Lost In Limoges

From the sheep-dotted pastures of France's underpopulated Southwest, Limoges rises in all its grey glory. The city's claim to fame: fine porcelain. The half-timbered houses of the Medieval center are surrounded by strip malls and McDo. Land-hungry Brits descend with flailing pocketbooks (thanks, RyanAir). The weather is remarkably cool year-round. Sure, I live on rue de Nice, but this is NOT the Cote d'Azur. Welcome to Limoges, "the middle of nowhere"-- or as Pierre says "everywhere"-- France.

Sunday, July 23, 2006

Oradour-sur-Glane


Time stands still at Oradour-sur-Glane, the site of a gruesome SS massacre during the Second World War. On June 10, 1944, a few days after the invasion of Normandy, German SS units rolled into this small Limousin town and ordered the entire population into the center, with the pretense of checking identity cards. Men were ordered into barns, the women and children into the church, where they were all gunned down, and then the buildings burned to the ground. Even to this day, the brutality and inhumanity of this massacre are inexplicable and horrifying.

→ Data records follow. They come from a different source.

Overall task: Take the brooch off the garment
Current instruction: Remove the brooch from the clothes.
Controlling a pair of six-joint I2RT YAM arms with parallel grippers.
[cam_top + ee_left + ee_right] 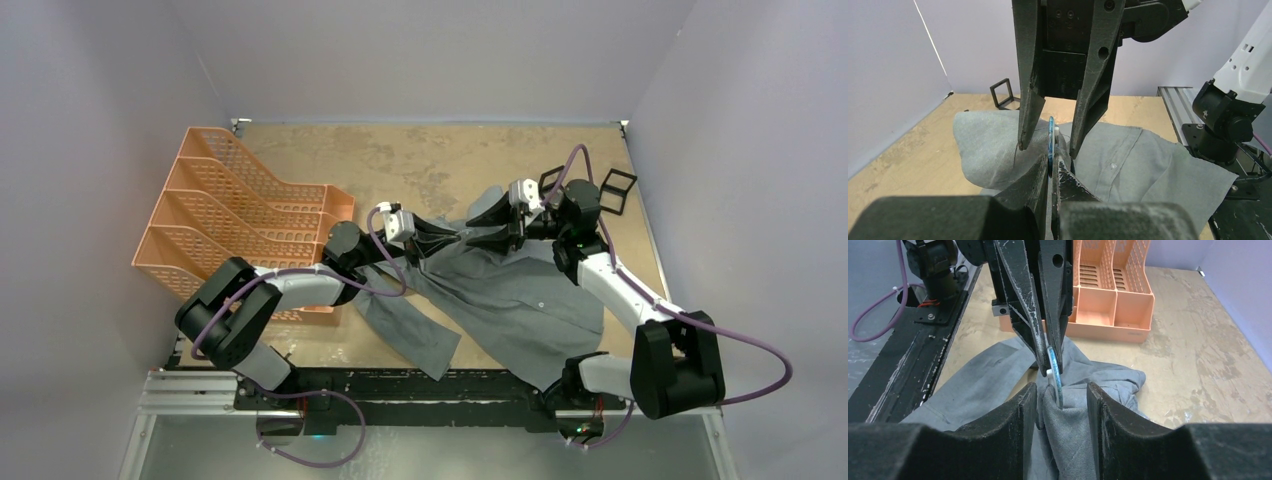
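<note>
Right wrist view shows the brooch [1054, 371], a thin stiff blue disc standing edge-on in a raised fold of the limp grey shirt [998, 375], pinched by your shut left hand [1049, 371]; your half-open right hand [1062, 405] straddles the fold, so grip its rim.

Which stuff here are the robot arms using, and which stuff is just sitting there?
Using:
brooch, pinched in the shut left tool
shirt, bunched between the right tool's fingers

Just sitting there:
orange file rack
black wire frames at the far edge of the table
</note>
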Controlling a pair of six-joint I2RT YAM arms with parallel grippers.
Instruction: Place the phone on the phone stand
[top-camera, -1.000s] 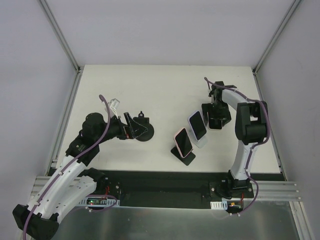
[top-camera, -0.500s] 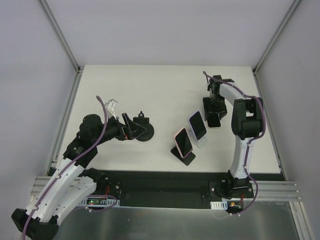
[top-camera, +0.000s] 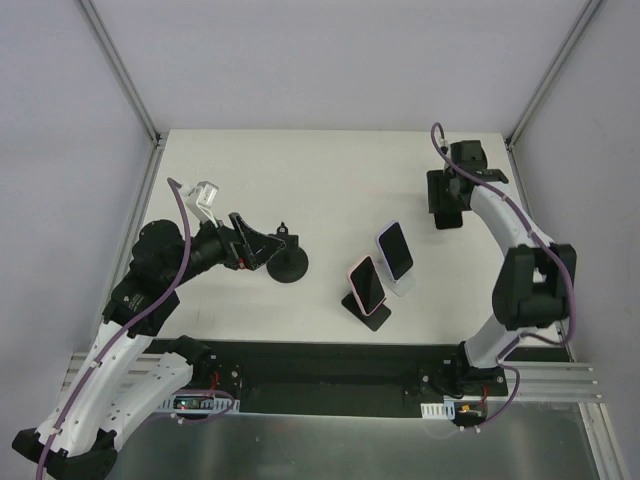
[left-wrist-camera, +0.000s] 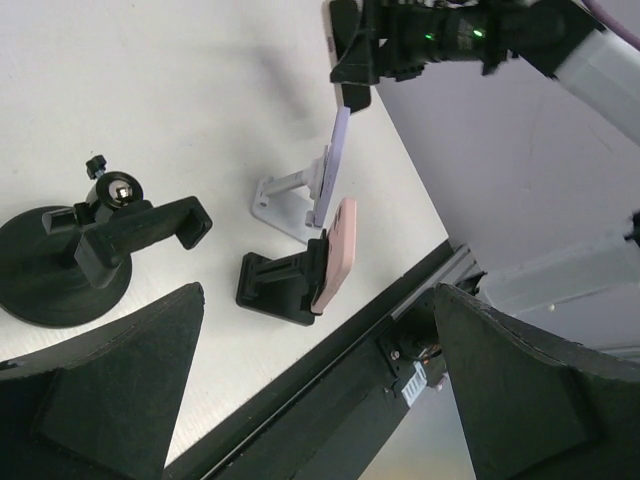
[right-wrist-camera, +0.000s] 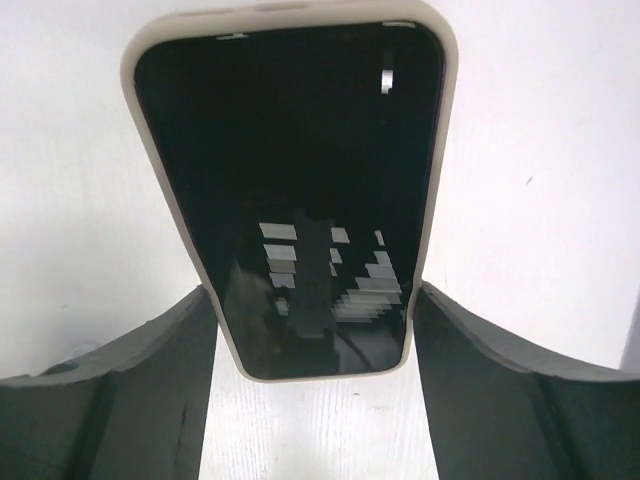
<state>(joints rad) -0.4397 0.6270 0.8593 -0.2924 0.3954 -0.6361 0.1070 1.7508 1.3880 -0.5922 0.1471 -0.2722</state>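
Note:
My right gripper (top-camera: 447, 203) is shut on a phone (right-wrist-camera: 290, 180) with a beige case and dark screen, its fingers (right-wrist-camera: 190, 340) pressed against the phone's two long sides. It holds the phone (top-camera: 449, 216) above the table's far right. A black round-based phone stand (top-camera: 288, 265) with an empty clamp (left-wrist-camera: 140, 232) stands centre left. My left gripper (top-camera: 252, 247) is open and empty just left of that stand; in its wrist view (left-wrist-camera: 318, 290) nothing lies between the fingers.
A pink phone (top-camera: 367, 283) rests on a black stand (left-wrist-camera: 275, 290) in the middle. A lavender phone (top-camera: 396, 250) rests on a white stand (left-wrist-camera: 285, 200) beside it. A dark rail (top-camera: 330, 360) runs along the near table edge.
My right gripper has carried the phone away from the two occupied stands toward the far right. My left gripper has drawn back slightly to the left of the black stand.

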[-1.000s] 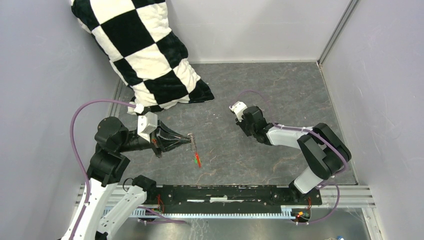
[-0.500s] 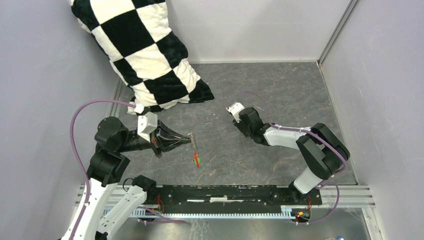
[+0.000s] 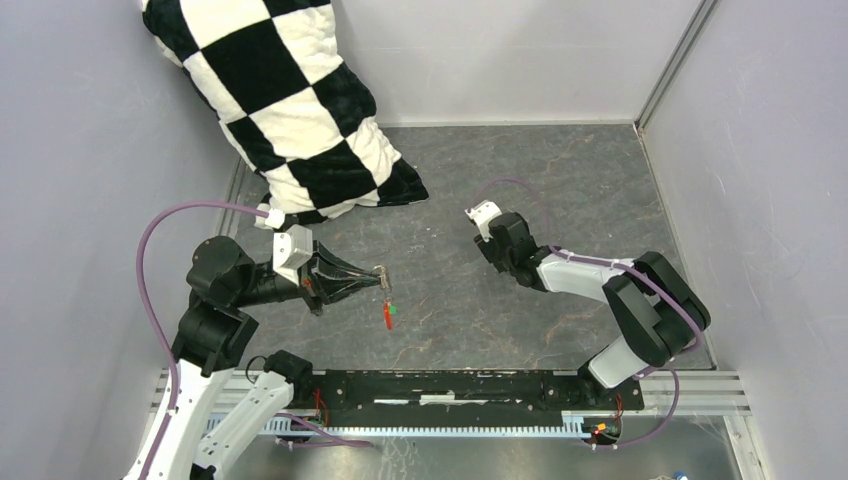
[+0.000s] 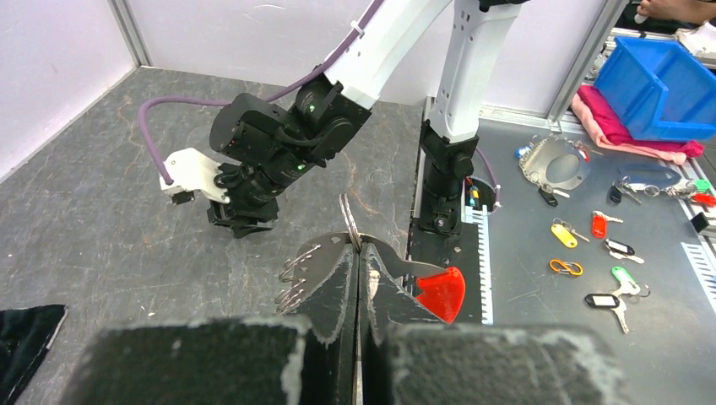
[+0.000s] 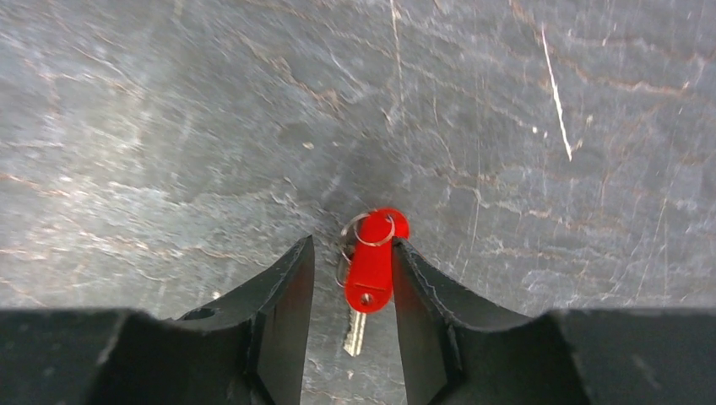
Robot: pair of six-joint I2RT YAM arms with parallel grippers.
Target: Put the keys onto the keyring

As we walked through the museum-- which documents wartime France, the Resistance, the occupations and daily lives of the very ordinary population of Oradour, and the testimonies of the few survivors-- I kept remembering the words of a friend who accompanied me to the notorious Suol Teng prison in Cambodia. "You can't get your head around this." And this shocking horror occurred only 60 years ago.


The entire village has been left intact since the Germans tried to annihilate the evidence of the massacre. Buildings are gutted and crumbling, inside of which you can see the iron and metal of sewing machines, chairs at a cafe, the rusting bodies of 1930's cars... The tram tracks still wind through town, and the overhead wires strung between the empty carcasses of buildings. A visit to this martyred village, just 30 minutes from Limoges, is an important and moving experience.